While rural communities bring their own deployment challenges, providing these communities with “smart” functionality is critical in bridging the Digital Divide. Let’s breakdown the context, challenges, and advantages of building “smart”, rural communities. 

Smart Towns in Rural America

What’s true in large cities is also true in many rural areas that make up more than 95% percent of land area in the United States. But as dense populations spread out and become less centralized, unique challenges arise; localized use cases can dramatically shift the balance of specific requirements relative to urban and rural settings that require special consideration. 

To address these differences and to focus attention on the infrastructure development that’s needed to bring smart technology to rural America, NTCA - the Rural Broadband Association has recognized and defined a company that serves a Smart Rural Community as one that can:

• Provide broadband to at least 50% of its service area – meeting or exceeding the FCC broadband speed definition of 25 Mbps down/3 Mbps up.

• Demonstrate that 50% of its customers subscribe to and use the broadband service.

• Exhibit a stated commitment to collaborate actively with other local leaders, including school districts, health care providers, public safety officials, and businesses who work together to incorporate broadband-enabled applications into those facets of rural life. 

More than 80 rural broadband providers within the NTCA membership currently qualify under these standards. However, there is still room for significant growth—growth that will be essential in the coming years to ensure that rural areas aren’t left behind as connections and technology demands continue to accelerate.

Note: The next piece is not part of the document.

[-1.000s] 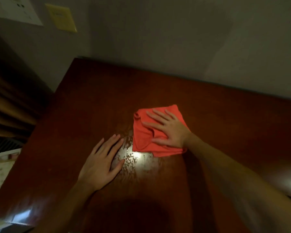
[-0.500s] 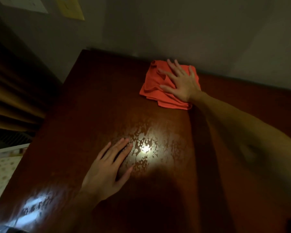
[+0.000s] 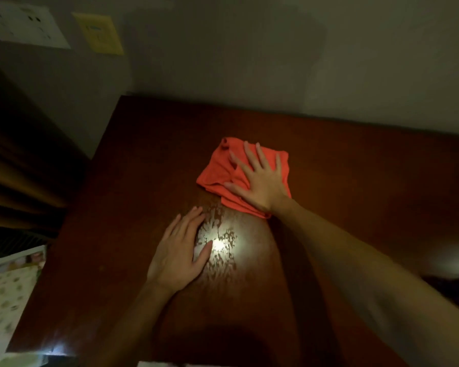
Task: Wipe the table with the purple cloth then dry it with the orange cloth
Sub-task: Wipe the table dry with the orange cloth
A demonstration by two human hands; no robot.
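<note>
The orange cloth (image 3: 217, 170) lies bunched on the dark wooden table (image 3: 117, 207), near its middle. My right hand (image 3: 260, 181) presses flat on the cloth with fingers spread. My left hand (image 3: 178, 252) rests palm down on the bare wood just in front and to the left of the cloth, fingers together, holding nothing. A wet patch (image 3: 220, 242) glints between my two hands under a light reflection. The purple cloth is not in view.
A grey wall (image 3: 249, 62) runs along the table's far edge, with a yellow plate (image 3: 98, 33) and a white sheet (image 3: 24, 25) on it. Curtains (image 3: 16, 168) hang at left. A patterned surface (image 3: 6, 300) lies beyond the table's left edge.
My right hand has pulled the orange cloth back from the table's far edge toward the middle, after pushing it away. My left hand has stayed flat in place.
</note>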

The Four Pillars of Technology in a Smart Rural Community

There are multitudes of ways in which smart technology currently affects daily life globally; rural America is not exempt from most of them. However, there are four use cases where Smart Rural Communities may experience unique benefits or require special attention compared to the big cities.

Smart Agriculture: The importance of agriculture to rural communities cannot be overstated — and smart technology enriches the agriculture industry with its ability to provide insight and actionable data quickly and efficiently. Consider soil moisture monitoring that can help maximize crop yields and reduce loss with sprinkler system optimization, which also helps to conserve water or air quality monitoring to comply with emissions regulations of harmful ammonia or nitrogen oxide gases. In contrast, large asset and tank management monitoring can help keep track of equipment and control inventory levels reducing risk and waste. 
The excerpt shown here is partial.